- TASK DIRECTIONS
The first line of the data below and every line after it, through the one with "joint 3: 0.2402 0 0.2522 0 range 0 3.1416", must be transcribed without change.

- GIVEN DATA
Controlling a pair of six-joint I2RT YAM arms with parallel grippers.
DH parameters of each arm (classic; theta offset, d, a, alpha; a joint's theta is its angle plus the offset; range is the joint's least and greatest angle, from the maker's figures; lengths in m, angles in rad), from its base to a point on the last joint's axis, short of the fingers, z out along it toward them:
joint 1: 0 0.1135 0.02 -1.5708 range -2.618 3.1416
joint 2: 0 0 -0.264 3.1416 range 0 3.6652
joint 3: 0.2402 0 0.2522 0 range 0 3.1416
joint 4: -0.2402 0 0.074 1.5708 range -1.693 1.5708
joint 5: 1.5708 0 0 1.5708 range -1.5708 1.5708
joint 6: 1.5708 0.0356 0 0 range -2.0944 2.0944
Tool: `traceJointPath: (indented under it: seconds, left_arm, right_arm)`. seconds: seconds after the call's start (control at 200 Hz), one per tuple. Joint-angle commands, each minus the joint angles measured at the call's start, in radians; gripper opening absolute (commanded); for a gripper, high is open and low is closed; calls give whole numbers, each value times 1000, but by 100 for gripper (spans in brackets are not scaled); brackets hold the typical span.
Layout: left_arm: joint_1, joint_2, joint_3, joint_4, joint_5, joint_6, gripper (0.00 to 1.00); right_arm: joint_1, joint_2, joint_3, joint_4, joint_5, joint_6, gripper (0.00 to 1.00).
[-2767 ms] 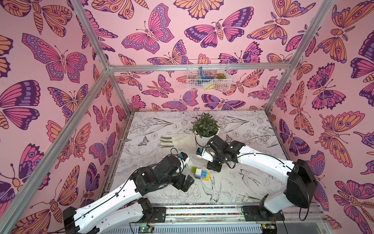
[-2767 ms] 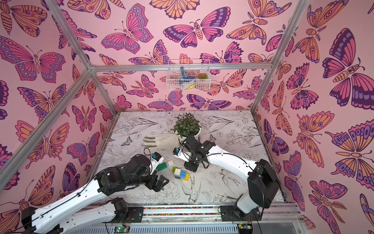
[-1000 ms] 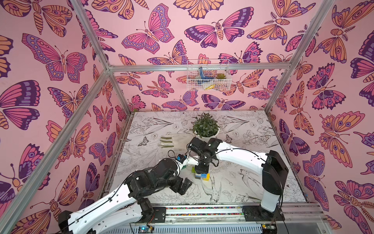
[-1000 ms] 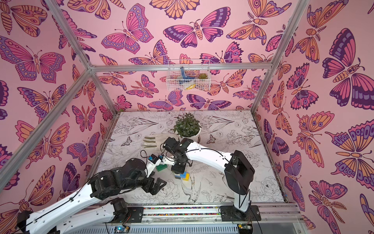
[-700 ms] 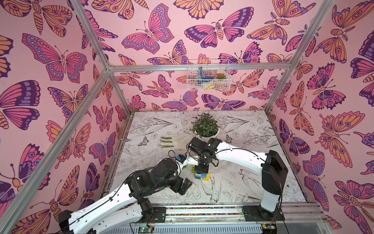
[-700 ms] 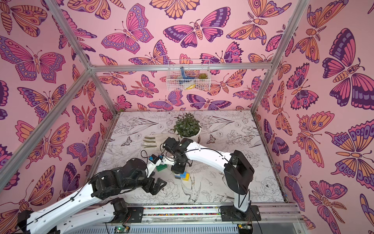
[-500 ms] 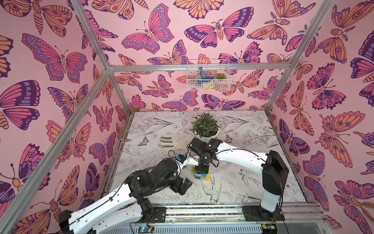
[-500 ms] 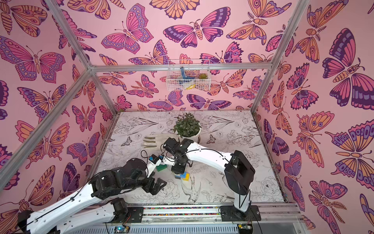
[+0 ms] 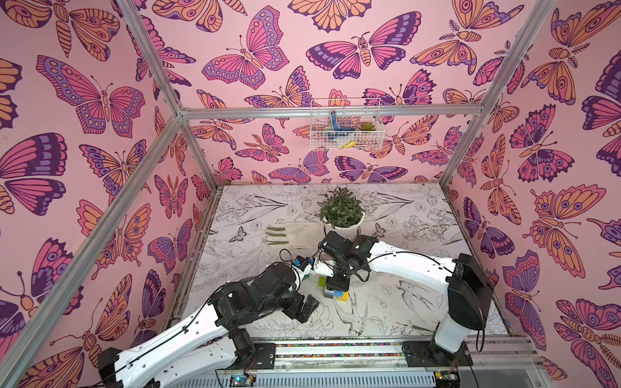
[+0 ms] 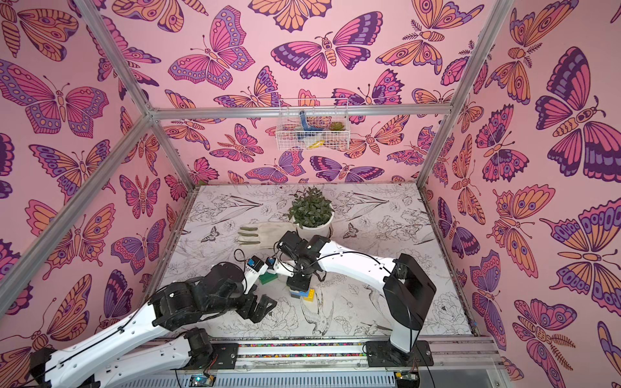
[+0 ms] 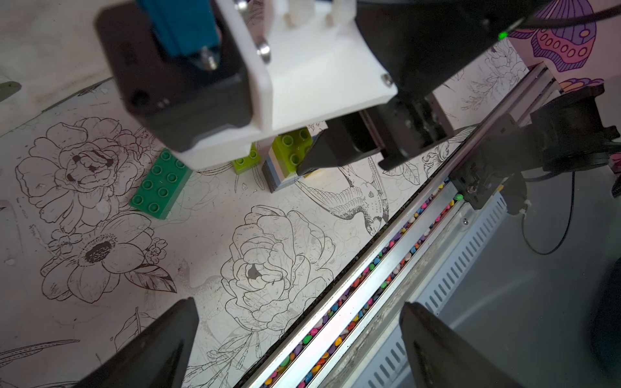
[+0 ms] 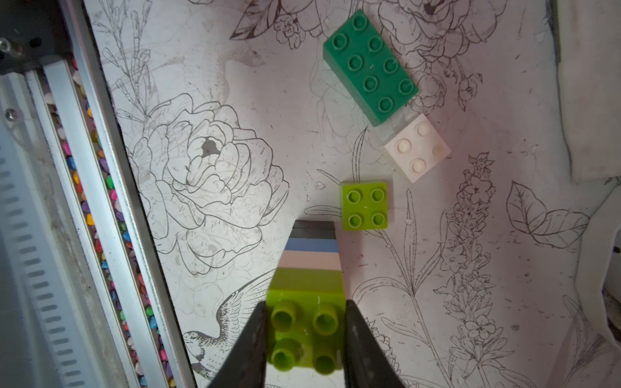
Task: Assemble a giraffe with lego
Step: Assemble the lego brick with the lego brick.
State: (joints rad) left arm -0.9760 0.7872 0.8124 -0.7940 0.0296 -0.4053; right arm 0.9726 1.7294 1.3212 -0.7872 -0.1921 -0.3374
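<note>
Walls: pink butterfly wallpaper (image 9: 84, 100) on the back and both sides of the booth.
Frame: aluminium bars (image 9: 329, 112) run along the wall joints and across the back.
Basket: a white wire basket (image 9: 344, 134) hangs on the back wall just under the cross bar, with small items inside.
Tabletop: a white sheet (image 9: 403, 218) printed with black line drawings of flowers, leaves and birds; it looks scuffed in the wrist views.
Front edge: a metal rail (image 11: 369, 292) with a channel of coloured beads.
Decor: a potted plant (image 9: 342, 210) stands toward the back, with a pale glove (image 9: 302, 235) lying flat beside it.
Giraffe: a partial stack (image 12: 312, 248) stands on the tabletop near the front middle, showing black, blue and white layers.
Right end effector (image 12: 305, 336): clenched on the top lime brick (image 12: 307, 322) of that stack.
Left end effector (image 11: 295, 319): released and holding nothing, hanging over the tabletop by the front rail.
Loose lego: a dark green brick (image 12: 369, 67) touches a white brick (image 12: 416, 151); a loose lime brick (image 12: 364, 205) lies just beside the stack.
</note>
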Motion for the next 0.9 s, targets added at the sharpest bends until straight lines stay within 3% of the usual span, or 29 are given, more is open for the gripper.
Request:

- TASK ANSWER
Controlling a pair of six-joint I2RT YAM arms with parallel grippers.
DH parameters of each arm (classic; theta offset, d, a, alpha; a joint's theta is its angle plus the offset; range is the joint's least and greatest angle, from the maker's figures; lengths in m, angles in rad), from its base to a point on the last joint's axis, short of the fingers, z out along it toward them:
joint 1: 0 0.1135 0.02 -1.5708 range -2.618 3.1416
joint 2: 0 0 -0.264 3.1416 range 0 3.6652
joint 3: 0.2402 0 0.2522 0 range 0 3.1416

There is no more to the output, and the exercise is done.